Tuesday, December 15, 2009

The Emperor Strikes Back

A spokesperson for the Emperor has spoken out about the Clothesgate debacle that erupted after emails were intercepted in which the Emperor's tailors had discussed destroying data relating to the design and production of the expensive, lightweight clothes recently worn by the Emperor during a public parade.

These revelations have fueled speculation that during the parade the Emperor was, as one young skeptic suggested at the time, wearing no clothes at all.

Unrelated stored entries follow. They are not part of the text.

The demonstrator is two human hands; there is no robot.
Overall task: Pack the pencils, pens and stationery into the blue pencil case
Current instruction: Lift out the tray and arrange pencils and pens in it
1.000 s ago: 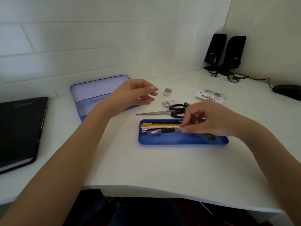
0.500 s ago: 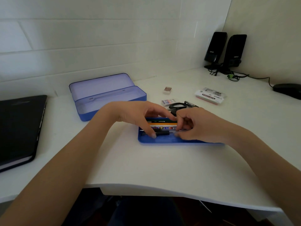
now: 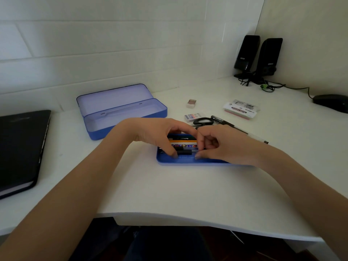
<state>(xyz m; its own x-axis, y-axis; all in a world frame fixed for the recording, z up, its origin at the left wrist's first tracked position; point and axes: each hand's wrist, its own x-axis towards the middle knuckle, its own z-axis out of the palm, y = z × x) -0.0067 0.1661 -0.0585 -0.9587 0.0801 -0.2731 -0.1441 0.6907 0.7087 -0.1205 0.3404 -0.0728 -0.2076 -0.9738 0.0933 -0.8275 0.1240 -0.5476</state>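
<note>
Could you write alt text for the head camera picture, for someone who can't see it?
Two bare hands, left hand and right hand, settle a dark pen into a shallow blue tray already holding pencils, on a white desk. Behind lie an open blue pencil case, scissors, another pen, erasers and sticky notes.

Bare surface (image 3: 169, 189) lies open before the blue tray (image 3: 188, 161); behind it scissors (image 3: 203, 121), a pen (image 3: 239, 129) and lead box (image 3: 194, 117) crowd the way.

Two speakers (image 3: 258, 57) — one scissors (image 3: 203, 121), one mouse (image 3: 331, 102), one notebook (image 3: 20, 147) — two hands (image 3: 160, 134).
</note>
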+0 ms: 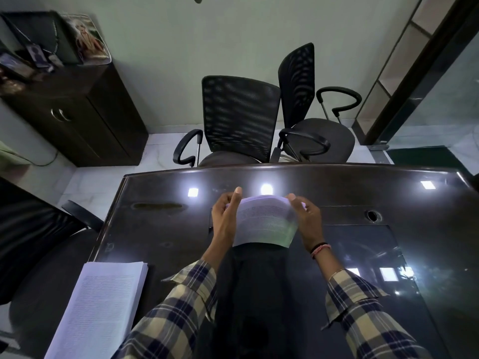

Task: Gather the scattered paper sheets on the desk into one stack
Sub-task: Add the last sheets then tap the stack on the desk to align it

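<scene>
A bundle of printed paper sheets (pixel 264 221) is held upright above the middle of the dark glossy desk (pixel 160 229), its top edge bowed. My left hand (pixel 224 218) grips the bundle's left side, thumb up near the top corner. My right hand (pixel 307 221) grips the right side the same way. A thick stack of printed sheets (pixel 101 307) lies flat at the desk's near left corner, partly overhanging the edge, apart from both hands.
Two black mesh office chairs (pixel 238 117) (pixel 308 104) stand beyond the desk's far edge. A dark cabinet (pixel 77 115) with framed pictures stands at the left wall. A cable hole (pixel 372 215) is in the desk at right. Another chair (pixel 39 229) sits at my left.
</scene>
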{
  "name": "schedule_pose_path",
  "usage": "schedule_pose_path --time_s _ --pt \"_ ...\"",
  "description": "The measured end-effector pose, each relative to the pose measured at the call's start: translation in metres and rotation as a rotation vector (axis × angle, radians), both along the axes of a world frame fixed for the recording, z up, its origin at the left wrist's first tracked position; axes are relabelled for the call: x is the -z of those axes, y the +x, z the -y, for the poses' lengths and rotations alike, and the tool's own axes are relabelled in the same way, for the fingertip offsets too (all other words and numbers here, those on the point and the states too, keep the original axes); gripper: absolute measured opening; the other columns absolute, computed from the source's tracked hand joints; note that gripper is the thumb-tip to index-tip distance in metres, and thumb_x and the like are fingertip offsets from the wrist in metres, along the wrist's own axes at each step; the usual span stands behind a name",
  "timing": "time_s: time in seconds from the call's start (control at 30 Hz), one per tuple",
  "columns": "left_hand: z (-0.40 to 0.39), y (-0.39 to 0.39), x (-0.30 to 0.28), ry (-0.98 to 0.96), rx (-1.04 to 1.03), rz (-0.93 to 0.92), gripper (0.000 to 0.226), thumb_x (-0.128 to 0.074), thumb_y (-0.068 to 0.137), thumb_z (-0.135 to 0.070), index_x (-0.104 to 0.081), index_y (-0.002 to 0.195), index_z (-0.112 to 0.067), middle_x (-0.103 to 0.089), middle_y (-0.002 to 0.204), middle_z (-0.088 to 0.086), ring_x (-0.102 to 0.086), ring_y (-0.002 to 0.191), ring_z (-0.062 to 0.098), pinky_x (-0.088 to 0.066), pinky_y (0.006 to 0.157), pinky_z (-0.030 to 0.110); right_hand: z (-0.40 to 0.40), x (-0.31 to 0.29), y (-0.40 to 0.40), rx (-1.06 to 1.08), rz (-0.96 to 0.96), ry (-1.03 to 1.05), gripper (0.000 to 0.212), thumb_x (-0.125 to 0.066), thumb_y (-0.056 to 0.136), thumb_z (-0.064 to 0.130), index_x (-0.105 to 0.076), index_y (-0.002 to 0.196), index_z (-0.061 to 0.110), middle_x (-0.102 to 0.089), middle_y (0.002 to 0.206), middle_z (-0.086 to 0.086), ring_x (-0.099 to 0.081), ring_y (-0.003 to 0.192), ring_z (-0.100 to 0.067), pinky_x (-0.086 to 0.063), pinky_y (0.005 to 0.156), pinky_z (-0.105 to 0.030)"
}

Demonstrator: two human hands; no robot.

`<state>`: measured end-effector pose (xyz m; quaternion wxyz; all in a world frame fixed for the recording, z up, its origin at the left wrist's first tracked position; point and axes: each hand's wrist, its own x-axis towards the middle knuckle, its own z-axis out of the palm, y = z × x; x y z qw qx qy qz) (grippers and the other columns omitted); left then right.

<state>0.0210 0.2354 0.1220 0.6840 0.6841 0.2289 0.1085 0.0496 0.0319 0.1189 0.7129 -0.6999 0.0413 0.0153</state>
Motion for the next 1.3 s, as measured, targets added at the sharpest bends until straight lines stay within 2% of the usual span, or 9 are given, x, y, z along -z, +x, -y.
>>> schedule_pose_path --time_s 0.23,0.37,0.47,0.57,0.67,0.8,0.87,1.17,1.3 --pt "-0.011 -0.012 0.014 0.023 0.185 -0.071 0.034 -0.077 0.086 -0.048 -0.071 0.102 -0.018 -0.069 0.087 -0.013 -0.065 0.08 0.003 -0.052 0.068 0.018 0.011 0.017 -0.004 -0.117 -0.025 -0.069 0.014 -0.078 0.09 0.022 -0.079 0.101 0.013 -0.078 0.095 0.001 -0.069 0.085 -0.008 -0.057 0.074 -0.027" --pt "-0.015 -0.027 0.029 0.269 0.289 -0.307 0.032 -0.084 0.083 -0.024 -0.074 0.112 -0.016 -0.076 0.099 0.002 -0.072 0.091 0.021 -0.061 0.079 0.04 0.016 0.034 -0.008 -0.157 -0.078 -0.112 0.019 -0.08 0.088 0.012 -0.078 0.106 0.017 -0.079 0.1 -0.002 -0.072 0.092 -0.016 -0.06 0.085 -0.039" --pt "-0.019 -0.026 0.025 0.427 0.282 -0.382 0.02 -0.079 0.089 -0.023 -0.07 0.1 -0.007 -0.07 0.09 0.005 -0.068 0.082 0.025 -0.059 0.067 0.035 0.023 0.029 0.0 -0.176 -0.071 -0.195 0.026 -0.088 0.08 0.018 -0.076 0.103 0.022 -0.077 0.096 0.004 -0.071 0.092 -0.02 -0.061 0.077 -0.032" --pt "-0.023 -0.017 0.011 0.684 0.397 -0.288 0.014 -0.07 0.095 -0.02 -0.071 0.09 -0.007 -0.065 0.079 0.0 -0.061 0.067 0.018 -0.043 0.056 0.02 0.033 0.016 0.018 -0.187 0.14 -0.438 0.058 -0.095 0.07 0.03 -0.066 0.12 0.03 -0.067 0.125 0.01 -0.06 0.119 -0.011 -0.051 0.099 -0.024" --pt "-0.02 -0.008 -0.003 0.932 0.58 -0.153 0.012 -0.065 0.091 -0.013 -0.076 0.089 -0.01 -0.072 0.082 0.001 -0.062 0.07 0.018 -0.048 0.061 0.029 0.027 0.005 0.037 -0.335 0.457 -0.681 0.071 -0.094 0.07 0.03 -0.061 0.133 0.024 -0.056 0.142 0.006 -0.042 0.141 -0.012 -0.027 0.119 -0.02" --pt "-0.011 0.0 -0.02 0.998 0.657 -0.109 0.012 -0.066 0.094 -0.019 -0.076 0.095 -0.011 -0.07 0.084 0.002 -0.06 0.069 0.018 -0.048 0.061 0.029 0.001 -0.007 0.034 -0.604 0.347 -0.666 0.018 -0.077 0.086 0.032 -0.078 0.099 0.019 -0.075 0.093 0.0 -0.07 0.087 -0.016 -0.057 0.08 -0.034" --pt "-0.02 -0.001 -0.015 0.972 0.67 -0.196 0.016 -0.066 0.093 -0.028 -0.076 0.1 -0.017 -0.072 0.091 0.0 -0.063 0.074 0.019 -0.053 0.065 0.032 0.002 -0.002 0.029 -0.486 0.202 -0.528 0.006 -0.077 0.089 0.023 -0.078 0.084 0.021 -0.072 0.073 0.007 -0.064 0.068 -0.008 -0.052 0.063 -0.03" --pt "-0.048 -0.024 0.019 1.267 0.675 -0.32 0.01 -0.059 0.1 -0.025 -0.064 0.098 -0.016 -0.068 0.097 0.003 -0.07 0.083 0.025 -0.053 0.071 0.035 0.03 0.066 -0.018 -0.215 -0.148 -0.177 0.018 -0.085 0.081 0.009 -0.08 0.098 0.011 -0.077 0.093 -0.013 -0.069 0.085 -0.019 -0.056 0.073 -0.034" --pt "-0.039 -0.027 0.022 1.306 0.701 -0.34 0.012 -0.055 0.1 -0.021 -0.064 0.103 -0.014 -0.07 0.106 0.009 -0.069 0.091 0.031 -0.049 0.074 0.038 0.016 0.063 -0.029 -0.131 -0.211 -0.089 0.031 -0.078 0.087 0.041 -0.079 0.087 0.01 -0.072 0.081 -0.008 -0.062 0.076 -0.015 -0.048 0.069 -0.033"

"Suggestions that the Emperor's tailors were involved in any sort of wrong-doing are ludicrous," the spokesperson informed News World Disorder. "The designs and the materials used to make the Emperor's clothes were destroyed to add to the value of the garment. Everyone could see for themselves the fact that the Emperor was wearing arguably the finest suit of clothes ever seen in this Empire."

The spokesperson's position was backed up by a recent statement from the Emperor's Courtiers, who claimed that there was court-consensus on the authenticity of the Emperor's clothes. Nevertheless, the courtiers have agreed to conduct an in-depth, unbiased investigation into the Emperor's clothes.

The chairman of the Emperor's clothes selection committee has been called in to coordinate the investigation.

"The courtiers are planning to begin this investigation by finding the naughty boy who started the rumours about the Emperor's clothes in the first place," the spokesperson continued. "We have every reason to believe that this rumour was started by the King of Neighbouria in an attempt to destabilise our great Empire, and that this little boy was in fact a Neighbourian plant."

News World Disorder then asked the spokesperson about the alleged trail of silken dingle-berries that had been found by garment skeptics in the road along which the Emperor's convoy had traveled.

"The dingle-berries are, in fact, further proof that the Emperor was wearing the finest suit of clothing that anyone in this Empire has ever seen," the spokesperson responded.

"Everybody knows that the garment skeptics are paid off by Big Fabric, who are desperately attempting to prevent the Emperor's talented tailors from taking over the clothing industry in our Empire. If anything, the dingle-berries prove that the Emperor's clothes were twice as fine as previously thought."